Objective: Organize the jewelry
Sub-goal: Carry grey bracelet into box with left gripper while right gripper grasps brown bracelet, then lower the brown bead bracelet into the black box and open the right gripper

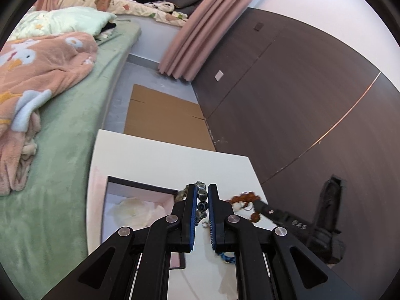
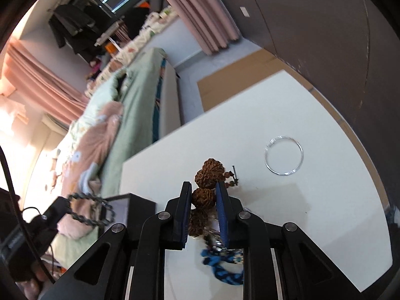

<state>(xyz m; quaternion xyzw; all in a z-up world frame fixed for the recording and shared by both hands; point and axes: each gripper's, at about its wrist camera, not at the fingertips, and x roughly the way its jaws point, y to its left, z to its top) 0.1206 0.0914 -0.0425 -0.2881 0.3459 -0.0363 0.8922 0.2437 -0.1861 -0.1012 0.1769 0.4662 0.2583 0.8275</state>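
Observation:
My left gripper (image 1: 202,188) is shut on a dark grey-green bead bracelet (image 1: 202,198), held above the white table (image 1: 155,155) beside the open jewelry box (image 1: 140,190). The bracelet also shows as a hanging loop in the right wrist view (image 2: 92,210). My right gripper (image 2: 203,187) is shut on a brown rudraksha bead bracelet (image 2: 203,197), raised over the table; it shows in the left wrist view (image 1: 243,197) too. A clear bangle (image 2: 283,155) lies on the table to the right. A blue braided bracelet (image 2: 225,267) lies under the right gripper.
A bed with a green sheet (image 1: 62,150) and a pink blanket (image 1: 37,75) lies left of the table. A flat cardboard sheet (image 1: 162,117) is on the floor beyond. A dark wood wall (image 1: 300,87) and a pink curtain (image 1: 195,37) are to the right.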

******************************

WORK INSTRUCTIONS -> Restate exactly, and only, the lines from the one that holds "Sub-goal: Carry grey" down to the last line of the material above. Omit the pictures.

EXERCISE ANSWER ->
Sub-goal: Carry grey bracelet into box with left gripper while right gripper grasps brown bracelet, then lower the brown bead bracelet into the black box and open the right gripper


<state>(xyz m; quaternion xyzw; all in a z-up world frame fixed for the recording and shared by both hands; point and axes: each gripper's, at about its wrist camera, not at the fingertips, and x roughly the way its jaws point, y to its left, z to its top) 0.1206 0.0914 -0.0425 -0.2881 0.3459 -0.0363 0.8922 0.2437 -0.1861 -0.1012 0.1769 0.4662 0.2583 0.8275</state>
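Observation:
My left gripper (image 1: 202,188) is shut on a dark grey-green bead bracelet (image 1: 202,198), held above the white table (image 1: 155,155) beside the open jewelry box (image 1: 140,190). The bracelet also shows as a hanging loop in the right wrist view (image 2: 92,210). My right gripper (image 2: 203,187) is shut on a brown rudraksha bead bracelet (image 2: 203,197), raised over the table; it shows in the left wrist view (image 1: 243,197) too. A clear bangle (image 2: 283,155) lies on the table to the right. A blue braided bracelet (image 2: 225,267) lies under the right gripper.
A bed with a green sheet (image 1: 62,150) and a pink blanket (image 1: 37,75) lies left of the table. A flat cardboard sheet (image 1: 162,117) is on the floor beyond. A dark wood wall (image 1: 300,87) and a pink curtain (image 1: 195,37) are to the right.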

That concludes the output.